4. Sachenrechtliche Grundsätze
[12] 4.1 Nach § 508 ABGB kommen dem Eigentümer auch bei Bestehen einer Wohnungsdienstbarkeit nach § 512 ABGB weiterhin alle Benützungen zu, die sich ohne Störung des Gebrauchsberechtigten aus der Sache schöpfen lassen. Nach § 522 ABGB behält er gegenüber dem Wohnungsberechtigten jedenfalls das Recht, über alle Teile des Hauses, die nicht zur eigentlichen Wohnung gehören, zu verfügen; auch darf ihm die nötige Aufsicht über sein Haus nicht erschwert werden.
[13] 4.2 Das Aufsichtsrecht des § 522 ABGB darf nur im Rahmen des notwendigen Ausmaßes ausgeübt werden (8 Ob 55/97i). Der Eigentümer darf die mit einem Wohnungsrecht belastete Liegenschaft daher nicht beliebig betreten, sondern es muss jeweils im Einzelfall nach entsprechender Interessenabwägung geprüft werden, ob eine Duldungspflicht des Wohnungsberechtigten besteht (RS0109358 = 8 Ob 55/97i). Eine Ausfolgung von Schlüsseln zur Ausübung des Aufsichtsrechts ist nicht erforderlich. Ansonsten könnte sich der Eigentümer jederzeit Zutritt zur Liegenschaft verschaffen und dadurch störend in das Wohnrecht des Gebrauchsberechtigten eingreifen. § 484 ABGB begründet für diesen jedoch keine Verpflichtung, dies zu dulden (1 Ob 533/95).
[14] 4.3 Diese Regelungen sind nach ausdrücklicher gesetzlicher Anordnung des § 504 ABGB dispositiv (5 Ob 166/59). Grundsätzlich kann der Eigentümer daher seine Sache soweit nutzen und darüber verfügen, als das eingeräumte Gebrauchsrecht dem nicht entgegensteht (Memmer in Kletečka/Schauer, ABGB‑ON1.05 § 508 Rz 3). Die Reichweite des eingeräumten Gebrauchsrechts, ergibt sich aus dem jeweiligen Titel der Dienstbarkeit (Memmer in Kletečka/Schauer, ABGB‑ON1.05 § 504 Rz 9).

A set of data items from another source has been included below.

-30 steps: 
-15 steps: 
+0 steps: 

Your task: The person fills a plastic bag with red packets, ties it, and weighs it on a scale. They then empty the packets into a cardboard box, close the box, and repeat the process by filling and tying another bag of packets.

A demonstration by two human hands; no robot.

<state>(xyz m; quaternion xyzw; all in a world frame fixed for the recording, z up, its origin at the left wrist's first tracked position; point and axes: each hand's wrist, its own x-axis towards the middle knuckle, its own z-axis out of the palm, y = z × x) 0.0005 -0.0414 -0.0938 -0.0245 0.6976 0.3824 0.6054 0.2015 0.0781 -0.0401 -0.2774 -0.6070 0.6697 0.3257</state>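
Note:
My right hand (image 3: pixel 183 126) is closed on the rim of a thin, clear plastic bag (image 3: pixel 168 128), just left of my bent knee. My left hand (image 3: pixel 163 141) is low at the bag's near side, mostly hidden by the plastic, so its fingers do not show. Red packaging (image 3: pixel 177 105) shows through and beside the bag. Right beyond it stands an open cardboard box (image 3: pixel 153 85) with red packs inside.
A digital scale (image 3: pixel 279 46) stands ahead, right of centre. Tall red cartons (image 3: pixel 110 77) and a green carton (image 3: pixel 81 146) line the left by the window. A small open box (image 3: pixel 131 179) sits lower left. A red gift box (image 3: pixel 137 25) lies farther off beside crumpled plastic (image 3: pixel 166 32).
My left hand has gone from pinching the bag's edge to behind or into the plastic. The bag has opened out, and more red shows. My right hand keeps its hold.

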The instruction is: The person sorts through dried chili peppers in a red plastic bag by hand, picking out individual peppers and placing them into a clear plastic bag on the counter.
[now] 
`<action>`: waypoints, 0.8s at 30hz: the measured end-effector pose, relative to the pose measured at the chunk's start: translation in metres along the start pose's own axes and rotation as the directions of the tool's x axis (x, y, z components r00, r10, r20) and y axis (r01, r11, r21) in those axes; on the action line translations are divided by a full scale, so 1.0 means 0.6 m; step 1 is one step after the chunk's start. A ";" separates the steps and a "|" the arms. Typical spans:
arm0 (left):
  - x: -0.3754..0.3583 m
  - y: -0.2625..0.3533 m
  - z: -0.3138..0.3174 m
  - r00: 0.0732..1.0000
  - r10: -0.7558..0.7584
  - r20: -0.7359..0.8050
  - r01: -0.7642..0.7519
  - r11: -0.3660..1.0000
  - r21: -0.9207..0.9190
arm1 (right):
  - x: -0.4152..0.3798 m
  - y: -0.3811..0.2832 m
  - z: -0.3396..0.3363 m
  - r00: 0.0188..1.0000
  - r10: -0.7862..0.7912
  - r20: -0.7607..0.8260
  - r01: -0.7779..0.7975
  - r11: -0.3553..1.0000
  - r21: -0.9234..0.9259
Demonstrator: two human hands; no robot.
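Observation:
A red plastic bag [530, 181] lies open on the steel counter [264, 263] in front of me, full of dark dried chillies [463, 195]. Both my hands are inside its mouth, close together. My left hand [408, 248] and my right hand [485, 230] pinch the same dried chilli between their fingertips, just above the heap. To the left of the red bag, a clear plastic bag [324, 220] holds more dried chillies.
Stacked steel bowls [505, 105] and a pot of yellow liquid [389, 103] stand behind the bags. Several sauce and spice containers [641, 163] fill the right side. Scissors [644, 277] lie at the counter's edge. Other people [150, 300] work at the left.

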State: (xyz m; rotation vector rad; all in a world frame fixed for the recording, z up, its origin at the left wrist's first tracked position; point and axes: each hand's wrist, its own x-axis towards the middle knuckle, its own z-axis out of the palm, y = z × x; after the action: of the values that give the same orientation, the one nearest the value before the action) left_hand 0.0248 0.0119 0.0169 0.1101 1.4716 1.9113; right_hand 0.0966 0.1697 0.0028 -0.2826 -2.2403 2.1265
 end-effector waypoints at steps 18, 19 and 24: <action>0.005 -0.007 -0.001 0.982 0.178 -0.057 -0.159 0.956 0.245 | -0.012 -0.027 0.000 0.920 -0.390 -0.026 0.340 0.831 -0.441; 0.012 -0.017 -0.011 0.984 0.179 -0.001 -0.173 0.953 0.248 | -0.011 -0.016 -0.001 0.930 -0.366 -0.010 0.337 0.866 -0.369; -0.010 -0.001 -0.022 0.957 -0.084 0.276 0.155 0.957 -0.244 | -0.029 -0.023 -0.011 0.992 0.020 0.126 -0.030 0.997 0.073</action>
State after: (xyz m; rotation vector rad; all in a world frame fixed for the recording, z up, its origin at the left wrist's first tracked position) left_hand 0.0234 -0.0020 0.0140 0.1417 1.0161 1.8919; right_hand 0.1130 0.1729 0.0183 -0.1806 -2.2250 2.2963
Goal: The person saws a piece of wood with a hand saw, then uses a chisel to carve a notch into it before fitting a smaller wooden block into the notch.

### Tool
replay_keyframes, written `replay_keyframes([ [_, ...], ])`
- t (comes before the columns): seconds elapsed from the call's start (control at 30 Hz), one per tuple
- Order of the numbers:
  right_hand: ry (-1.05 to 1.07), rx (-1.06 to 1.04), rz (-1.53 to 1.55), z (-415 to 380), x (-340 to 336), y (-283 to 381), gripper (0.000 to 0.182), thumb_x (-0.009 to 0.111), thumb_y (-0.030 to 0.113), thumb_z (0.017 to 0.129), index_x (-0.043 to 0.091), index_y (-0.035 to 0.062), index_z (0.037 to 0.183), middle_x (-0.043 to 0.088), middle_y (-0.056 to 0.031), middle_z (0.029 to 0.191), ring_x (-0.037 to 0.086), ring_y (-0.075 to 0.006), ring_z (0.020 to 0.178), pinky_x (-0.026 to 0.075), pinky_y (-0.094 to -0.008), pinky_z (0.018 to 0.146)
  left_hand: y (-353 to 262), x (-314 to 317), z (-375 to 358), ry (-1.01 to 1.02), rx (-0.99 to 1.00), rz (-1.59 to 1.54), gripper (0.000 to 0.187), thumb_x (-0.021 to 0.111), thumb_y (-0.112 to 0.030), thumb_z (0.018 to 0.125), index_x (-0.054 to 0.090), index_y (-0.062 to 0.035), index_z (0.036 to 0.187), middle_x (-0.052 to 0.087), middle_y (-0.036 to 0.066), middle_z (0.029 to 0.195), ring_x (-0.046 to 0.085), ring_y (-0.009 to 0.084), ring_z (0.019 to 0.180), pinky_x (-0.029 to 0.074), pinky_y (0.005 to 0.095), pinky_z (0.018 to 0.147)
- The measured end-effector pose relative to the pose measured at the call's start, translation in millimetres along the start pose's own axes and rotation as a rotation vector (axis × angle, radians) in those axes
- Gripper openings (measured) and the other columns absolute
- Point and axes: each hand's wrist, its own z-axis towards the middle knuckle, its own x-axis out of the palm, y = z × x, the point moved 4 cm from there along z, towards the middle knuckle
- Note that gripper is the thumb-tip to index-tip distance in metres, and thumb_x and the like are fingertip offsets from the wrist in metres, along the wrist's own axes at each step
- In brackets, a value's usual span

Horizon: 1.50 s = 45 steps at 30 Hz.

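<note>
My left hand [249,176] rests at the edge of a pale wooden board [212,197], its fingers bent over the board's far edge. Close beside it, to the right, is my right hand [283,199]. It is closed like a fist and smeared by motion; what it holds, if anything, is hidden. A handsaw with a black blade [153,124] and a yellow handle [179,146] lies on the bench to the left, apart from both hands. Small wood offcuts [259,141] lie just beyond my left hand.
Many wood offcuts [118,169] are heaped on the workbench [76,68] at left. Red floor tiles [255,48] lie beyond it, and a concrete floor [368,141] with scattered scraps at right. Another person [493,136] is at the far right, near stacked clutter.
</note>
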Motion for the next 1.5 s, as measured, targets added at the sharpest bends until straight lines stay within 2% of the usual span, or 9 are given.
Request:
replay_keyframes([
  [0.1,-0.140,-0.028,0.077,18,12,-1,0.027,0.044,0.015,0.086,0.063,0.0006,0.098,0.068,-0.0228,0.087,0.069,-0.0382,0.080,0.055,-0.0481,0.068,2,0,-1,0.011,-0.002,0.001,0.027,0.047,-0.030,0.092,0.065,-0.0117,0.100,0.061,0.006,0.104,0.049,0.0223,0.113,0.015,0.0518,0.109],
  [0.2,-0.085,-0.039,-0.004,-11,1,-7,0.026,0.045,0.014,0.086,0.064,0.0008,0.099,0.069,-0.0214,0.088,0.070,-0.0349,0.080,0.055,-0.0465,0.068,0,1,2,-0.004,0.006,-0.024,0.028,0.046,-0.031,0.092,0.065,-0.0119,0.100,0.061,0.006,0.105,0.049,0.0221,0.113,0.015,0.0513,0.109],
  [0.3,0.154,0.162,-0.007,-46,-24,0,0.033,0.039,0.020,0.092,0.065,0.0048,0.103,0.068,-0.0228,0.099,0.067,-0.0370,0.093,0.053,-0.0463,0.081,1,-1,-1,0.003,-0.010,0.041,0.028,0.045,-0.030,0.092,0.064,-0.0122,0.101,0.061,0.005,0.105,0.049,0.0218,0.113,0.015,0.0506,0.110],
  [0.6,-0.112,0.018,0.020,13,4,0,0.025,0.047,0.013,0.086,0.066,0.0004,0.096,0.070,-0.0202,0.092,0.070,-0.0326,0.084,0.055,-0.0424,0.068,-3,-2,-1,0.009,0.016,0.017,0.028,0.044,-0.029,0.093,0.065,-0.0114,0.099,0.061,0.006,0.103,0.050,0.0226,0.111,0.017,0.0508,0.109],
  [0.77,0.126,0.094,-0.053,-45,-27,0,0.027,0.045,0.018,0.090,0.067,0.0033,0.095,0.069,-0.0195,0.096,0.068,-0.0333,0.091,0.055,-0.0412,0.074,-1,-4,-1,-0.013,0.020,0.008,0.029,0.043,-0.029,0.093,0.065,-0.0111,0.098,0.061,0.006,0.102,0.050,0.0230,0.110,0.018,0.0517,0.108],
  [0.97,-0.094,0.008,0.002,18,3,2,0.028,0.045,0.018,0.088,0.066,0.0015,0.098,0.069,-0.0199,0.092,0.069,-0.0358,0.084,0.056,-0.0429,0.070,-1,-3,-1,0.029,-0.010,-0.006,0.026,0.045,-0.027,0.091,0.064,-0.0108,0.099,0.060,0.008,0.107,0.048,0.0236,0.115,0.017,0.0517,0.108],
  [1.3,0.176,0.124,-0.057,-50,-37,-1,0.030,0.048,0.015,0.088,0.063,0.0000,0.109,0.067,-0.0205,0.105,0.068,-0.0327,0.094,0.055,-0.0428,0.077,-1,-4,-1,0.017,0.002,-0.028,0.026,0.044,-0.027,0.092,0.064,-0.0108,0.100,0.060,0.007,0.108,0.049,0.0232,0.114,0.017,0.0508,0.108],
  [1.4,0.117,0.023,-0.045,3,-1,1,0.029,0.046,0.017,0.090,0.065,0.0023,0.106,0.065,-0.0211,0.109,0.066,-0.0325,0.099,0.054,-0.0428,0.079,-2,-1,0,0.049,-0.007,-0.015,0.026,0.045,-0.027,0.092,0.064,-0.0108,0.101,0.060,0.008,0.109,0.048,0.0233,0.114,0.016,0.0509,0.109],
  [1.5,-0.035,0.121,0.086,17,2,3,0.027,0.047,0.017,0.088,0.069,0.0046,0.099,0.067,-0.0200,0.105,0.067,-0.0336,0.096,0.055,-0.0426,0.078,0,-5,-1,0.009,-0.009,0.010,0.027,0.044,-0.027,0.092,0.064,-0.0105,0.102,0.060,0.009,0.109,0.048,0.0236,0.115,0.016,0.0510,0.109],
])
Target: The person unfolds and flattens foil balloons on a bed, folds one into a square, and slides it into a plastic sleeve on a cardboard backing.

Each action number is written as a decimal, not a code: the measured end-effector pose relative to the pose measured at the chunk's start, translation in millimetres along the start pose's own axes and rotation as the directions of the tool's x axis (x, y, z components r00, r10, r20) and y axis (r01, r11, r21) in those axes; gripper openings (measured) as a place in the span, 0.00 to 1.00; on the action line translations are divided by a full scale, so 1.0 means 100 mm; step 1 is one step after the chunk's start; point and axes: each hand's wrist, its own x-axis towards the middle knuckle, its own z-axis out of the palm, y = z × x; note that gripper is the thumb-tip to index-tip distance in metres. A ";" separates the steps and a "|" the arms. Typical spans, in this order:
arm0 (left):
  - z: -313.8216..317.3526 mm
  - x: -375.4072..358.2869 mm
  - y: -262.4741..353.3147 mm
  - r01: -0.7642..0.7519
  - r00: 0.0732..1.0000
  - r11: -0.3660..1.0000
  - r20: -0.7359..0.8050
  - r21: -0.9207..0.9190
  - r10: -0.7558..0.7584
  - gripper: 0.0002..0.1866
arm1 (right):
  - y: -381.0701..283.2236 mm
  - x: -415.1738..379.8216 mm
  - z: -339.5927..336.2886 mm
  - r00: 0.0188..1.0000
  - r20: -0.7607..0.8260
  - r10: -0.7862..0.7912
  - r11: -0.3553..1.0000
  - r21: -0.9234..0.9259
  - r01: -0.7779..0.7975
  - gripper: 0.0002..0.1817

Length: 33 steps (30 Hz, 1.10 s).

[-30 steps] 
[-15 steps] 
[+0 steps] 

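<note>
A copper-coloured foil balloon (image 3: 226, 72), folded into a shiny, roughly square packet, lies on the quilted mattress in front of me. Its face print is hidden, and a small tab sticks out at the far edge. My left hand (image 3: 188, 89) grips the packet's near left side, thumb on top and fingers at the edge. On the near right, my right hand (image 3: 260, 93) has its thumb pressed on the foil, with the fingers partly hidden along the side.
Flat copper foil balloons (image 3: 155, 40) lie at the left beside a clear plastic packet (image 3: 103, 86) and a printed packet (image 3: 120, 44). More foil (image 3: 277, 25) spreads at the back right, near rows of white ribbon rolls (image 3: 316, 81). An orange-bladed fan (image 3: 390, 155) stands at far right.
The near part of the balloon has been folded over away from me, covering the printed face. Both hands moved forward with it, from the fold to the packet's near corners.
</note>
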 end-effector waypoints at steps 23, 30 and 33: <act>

[15] 4.4 Der Titel besteht im vorliegenden Fall im der Beklagten ausgesetzten Vermächtnis.
[16] 5. Umfang und Inhalt des vom Erblasser der Witwe eingeräumten Wohnungsgebrauchsrechts sind daher durch Auslegung des ausgesetzten Vermächtnisses zu ermitteln.
[17] 5.1 Maßgeblich für die Auslegung einer letztwilligen Verfügung ist nach § 553 ABGB in der hier anzuwendenden Fassung des ErbRÄG 2015 (§ 1503 Abs 7 Z 1 und 2 ABGB) der wahre Wille des Erblassers (RS0012238 [T2]) im Zeitpunkt der Verfügung (RS0012238 [T9]), der in ihrem Wortlaut zumindest angedeutet sein muss (vgl zur „Andeutungstheorie“: RS0012372). Die Auslegung soll dabei so erfolgen, dass der vom Erblasser angestrebte Erfolg eintritt (vgl RS0012370).
[18] 5.2 Die Testamentsauslegung hängt von den Umständen des Einzelfalls ab. Ihr kommt daher abgesehen von Fällen krasser Fehlbeurteilung keine erhebliche Bedeutung zu (2 Ob 153/22x Rz 7 mwN).
[19] 5.3 Das Testament sieht die Einräumung eines ausschließlichen und höchstpersönlichen Wohnungs‑ und Benützungsrechts an der gesamten Liegenschaft zu Gunsten der Beklagten vor und spricht lediglich von einer Bewohnung gemeinsam mit der Liegenschaftseigentümerin.Wenn die Vorinstanzen unter Hinweis auf den vom Erblasser verwendeten Begriff „Liegenschaftseigentümerin“, den Umstand, dass nur die Tochter noch über ein bei Besuchen verwendetes (Kinder‑)Zimmer verfügte, und dass für die Beklagte, deren Wohnversorgung sicher gestellt werden sollte, wesentlich ist, wer die Liegenschaft mitbenützt, davon ausgegangen sind, dass gegenüber von von der Tochter verschiedenen, dienstbarkeitsbelasteten Liegenschaftseigentümern ein ausschließliches Wohnungsgebrauchsrecht eingeräumt werden sollte, ist dies jedenfalls vertretbar.
[20] 5.4 Die von der Revision relevierte Frage, ob der Tochter neben ihrer Stellung als Eigentümerin auch ein unübertragbares, höchstpersönliches (Mit‑)Benützungsrecht eingeräumt werden konnte, stellt sich gar nicht, weil es um die Beurteilung der Reichweite des der Beklagten eingeräumten Gebrauchsrechts geht und dieser – entsprechend der vertretbaren Testamentsauslegung des Berufungsgerichts – im Ergebnis nur solange ein eingeschränktes Wohnungsgebrauchsrecht vermacht wurde, als die Tochter Liegenschaftseigentümerin ist.
[21] 6. Die Kostenentscheidung gründet sich auf §§ 41, 50 ZPO. Die Beklagte hat auf die Unzulässigkeit der Revision hingewiesen.